Delfim Neto – defensor dos exportadores, que apoiou o PT – e, segundo petistas como Mercadante e outros, fez um movimento natural porque “tem sido crítico do modelo”, aponta como modelo para o Brasil o México do Nafta .
Rubens Ricúpero – ex- ministro de Itamar Franco, hoje membro da Unctad (órgão da ONU) e cogitado pela imprensa como um dos não petistas possíveis de integrar o novo governo – é outro que diz ser vantajosa a negociação da ALCA, porque acredita ser possível o Brasil conseguir derrubar ou diminuir o protecionismo americano nas áreas que “lhe interessa”: agrícola, de aço, calçados e alguns outros produtos.
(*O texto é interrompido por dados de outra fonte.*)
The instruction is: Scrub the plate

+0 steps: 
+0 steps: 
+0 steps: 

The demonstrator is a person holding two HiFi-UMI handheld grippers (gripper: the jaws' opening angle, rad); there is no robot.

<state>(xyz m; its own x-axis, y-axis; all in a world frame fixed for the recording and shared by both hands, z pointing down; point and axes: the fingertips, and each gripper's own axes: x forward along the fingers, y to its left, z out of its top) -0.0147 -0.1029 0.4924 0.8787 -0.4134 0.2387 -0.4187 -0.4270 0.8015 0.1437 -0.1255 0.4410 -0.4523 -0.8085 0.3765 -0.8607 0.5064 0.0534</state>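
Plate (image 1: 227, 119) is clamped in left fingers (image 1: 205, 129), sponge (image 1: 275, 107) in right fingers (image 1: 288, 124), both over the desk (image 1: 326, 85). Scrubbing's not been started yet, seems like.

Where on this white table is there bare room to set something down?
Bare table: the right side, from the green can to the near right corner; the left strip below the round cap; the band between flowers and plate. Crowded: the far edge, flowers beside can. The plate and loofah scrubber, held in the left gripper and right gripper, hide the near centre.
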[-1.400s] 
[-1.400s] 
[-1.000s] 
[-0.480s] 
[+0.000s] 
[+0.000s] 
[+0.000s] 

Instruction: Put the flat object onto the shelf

Acontece que, mesmo que seja possível exportar mais nestes setores que quer a burguesia ( no Equador, por exemplo, em acordo bilateral os EUA contemplaram pedidos dessa natureza da burguesia colonizada do país), a ALCA não deixará de ser um milímetro menos que um pacto colonial em função disso. Em troca de suco de laranja, a burguesia estará aceitando entregar o que resta de serviços, compras governamentais e estará colocando o país sob controle de um Tribunal Internacional controlado pelos Estados Unidos.
Nenhum setor burguês latino-americano – menos ainda a burguesia brasileira – vai impedir a ALCA. A burguesia não quer soberania, a burguesia quer a ALCA.
O governo Lula, aliado profundamente a essa burguesia, estará, junto com Bush, coordenando as negociações que levarão à implantação da ALCA.

A DEFESA DA SOBERANIA NAS MÃOS DO PROLETARIADO

Quem pode impedir a ALCA são os explorados da cidade e do campo com muita mobilização. Em Quito, os movimentos sociais exigiram a suspensão das negociações e realização de plebiscitos nos países.
No Brasil, a campanha contra a ALCA defende a ruptura imediata das negociações, porque não apenas não é possível nenhuma negociação soberana, mas também porque cada nova rodada de negociação significa avanço na implementação do acordo. Como disse o líder do MST – João Pedro Stédile – na última reunião da Coordenação da ALCA, as negociações podem ser comparadas a uma gravidez indesejada: ou se aborta no início ou aos 9 meses a criança terá nascido. Daí a enorme importância da continuidade da campanha brasileira e continental contra a ALCA.
É preciso ter claro que se Lula segue aliado com a burguesia e mantém as negociações, o movimento estará numa trincheira e o governo Lula em outra, como ocorreu em Quito.